- WHAT IS BEING ASKED -
A verbatim copy of the listing is needed; pictures are to be left out.

- SOURCE DATA -
* * *

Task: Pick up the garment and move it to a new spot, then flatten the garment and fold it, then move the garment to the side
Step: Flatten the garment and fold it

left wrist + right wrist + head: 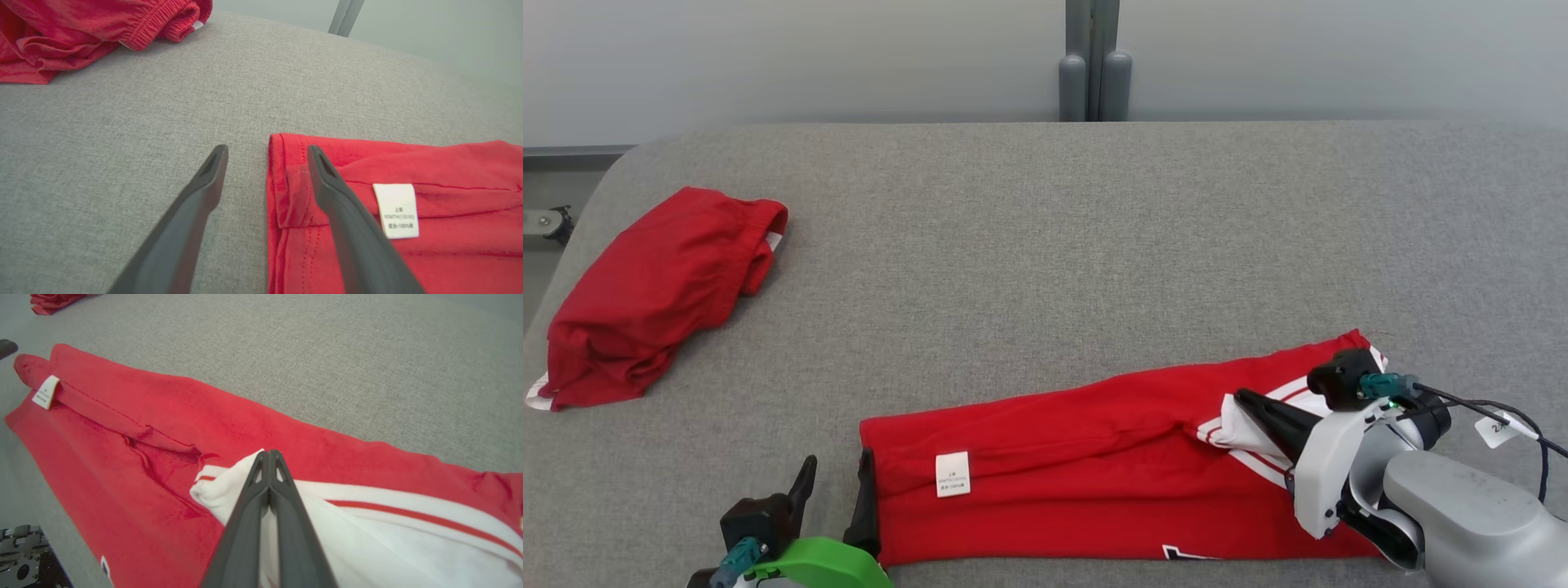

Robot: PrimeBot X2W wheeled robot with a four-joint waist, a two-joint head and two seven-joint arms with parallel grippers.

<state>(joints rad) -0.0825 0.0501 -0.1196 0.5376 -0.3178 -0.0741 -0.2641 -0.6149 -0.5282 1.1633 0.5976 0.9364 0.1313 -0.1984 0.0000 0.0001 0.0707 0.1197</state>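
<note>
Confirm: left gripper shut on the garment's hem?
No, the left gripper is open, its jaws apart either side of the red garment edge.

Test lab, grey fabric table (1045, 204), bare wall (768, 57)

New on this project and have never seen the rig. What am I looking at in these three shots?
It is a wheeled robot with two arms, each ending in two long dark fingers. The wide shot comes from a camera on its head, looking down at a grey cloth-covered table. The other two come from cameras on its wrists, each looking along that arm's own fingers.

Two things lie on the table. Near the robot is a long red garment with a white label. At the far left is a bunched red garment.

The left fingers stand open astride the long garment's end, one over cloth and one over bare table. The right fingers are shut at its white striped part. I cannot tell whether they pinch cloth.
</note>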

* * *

- EXERCISE ANSWER -
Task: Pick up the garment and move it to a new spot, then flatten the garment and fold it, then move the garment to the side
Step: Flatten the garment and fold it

left wrist + right wrist + head: 

Robot: PrimeBot X2W wheeled robot with a four-joint waist, a two-joint head and two seven-joint arms with parallel grippers.

<state>(joints rad) -0.0825 0.0501 -0.1196 0.5376 -0.3178 -0.0741 -0.2641 -0.6149 -0.5282 1.1633 0.5976 0.9364 0.1313 -0.1984 0.0000 0.0001 0.0707 0.1197</state>
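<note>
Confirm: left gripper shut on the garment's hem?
No, the left gripper is open, its jaws apart either side of the red garment edge.

Test lab, grey fabric table (1045, 204), bare wall (768, 57)

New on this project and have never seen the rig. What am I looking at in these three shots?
It is a wheeled robot with two arms, each ending in two long dark fingers. The wide shot comes from a camera on its head, looking down at a grey cloth-covered table. The other two come from cameras on its wrists, each looking along that arm's own fingers.

Two things lie on the table. Near the robot is a long red garment with a white label. At the far left is a bunched red garment.

The left fingers stand open astride the long garment's end, one over cloth and one over bare table. The right fingers are shut at its white striped part. I cannot tell whether they pinch cloth.
</note>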

Besides this answer, nothing more is needed.